Some time ago, during a speech I was giving at the Spanish Academy in Rome, a photographer kept dazzling me with a light to get a picture with her film camera so that I couldn’t read my notes. I reacted with irritation, saying, as I tend to do on such occasions with tactless photographers, that division of labor requires that when I’m working they must stop. So the person with the camera switched off her light, but behaved as if she’d been unfairly treated. Only last week, in the Apennine hill town of San Leo, at the start of a marvelous public event on the rediscovery of landscapes in the Montefeltro area that appear in the paintings of Piero della Francesca, three individuals were blinding me with their flashes, and once again I had to remind them about the rules of good behavior.
It should be noted that in both cases the dazzlers were not of the Big Brother kind, but presumably intelligent people who had come of their own free will to listen to discussions of a certain depth. Yet evidently the syndrome of the electronic eye had made them sink from the human level. With practically no interest in what was being said, all they wanted was to record the event, perhaps to put it on YouTube. They preferred not to follow what was being said so they could record on their cell phone what they could have seen with their own eyes.

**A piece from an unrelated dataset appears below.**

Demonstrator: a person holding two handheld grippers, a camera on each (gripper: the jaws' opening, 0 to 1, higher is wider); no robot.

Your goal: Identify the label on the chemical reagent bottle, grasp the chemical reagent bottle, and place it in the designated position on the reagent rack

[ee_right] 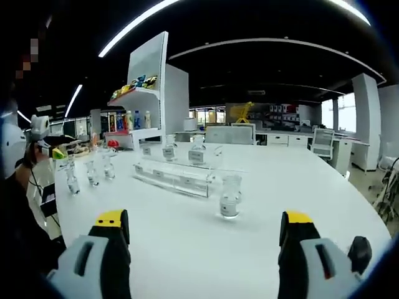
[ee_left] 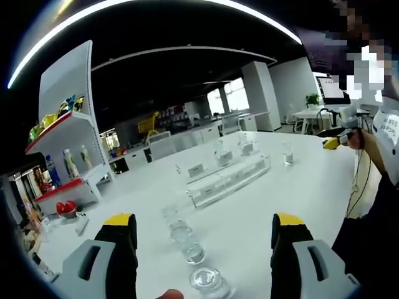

This dominance of a mechanical eye to the detriment of the brain therefore seems to have affected the minds of otherwise civilized people. They’d have come out of whatever event they had attended with a few pictures—and they’d have been well justified had I been a striptease artist—but with no idea what they had heard. And if, as I imagine, they go around the world photographing everything they see, they are evidently condemned to forget the next day what they have recorded the day before.
I have described on previous occasions how in 1960, after a tour of French cathedrals, taking photographs like a madman, I gave up photography. When I got home I found myself with a series of mediocre photos and couldn’t remember what I had seen. I threw the camera away and recorded only mentally what I saw on my travels. For future reference, more for other people than for myself, I would buy a few good postcards.
Once, when I was eleven, my attention was caught by some odd noises on the highway just outside the city where I had been evacuated. Some distance away I saw that a truck had crashed into a horse-drawn cart driven by a farmer. His wife, who’d been sitting beside him, had been thrown to the ground, her head split open, and she was lying in a pool of blood and brain matter. I still recall the sight with horror, while her husband clung to her, howling in desperation.
I was terrified and didn’t get too close. Not only was it the first time I’d seen brain matter strewn across the asphalt, and fortunately it was also the last, but it was the first time I’d come face-to-face with Death. And Suffering, and Despair.
What would have happened if I’d had a cell phone with a camera in it, as every child has today? Perhaps I’d have recorded it to show my friends I was there, and then I’d have loaded my visual gem onto YouTube to give pleasure to other disciples of schadenfreude. And then, who knows, by continuing to record other tragedies I might have grown indifferent to the suffering of others.
Instead, I have stored all of it in my memory, and that picture, after seventy years, continues to obsess me and to teach me, yes, to make me a non-indifferent participant in the suffering of others. I don’t know whether children of today will still have these possibilities of becoming adults. Adults, with their eyes glued to their cell phones, are now lost forever.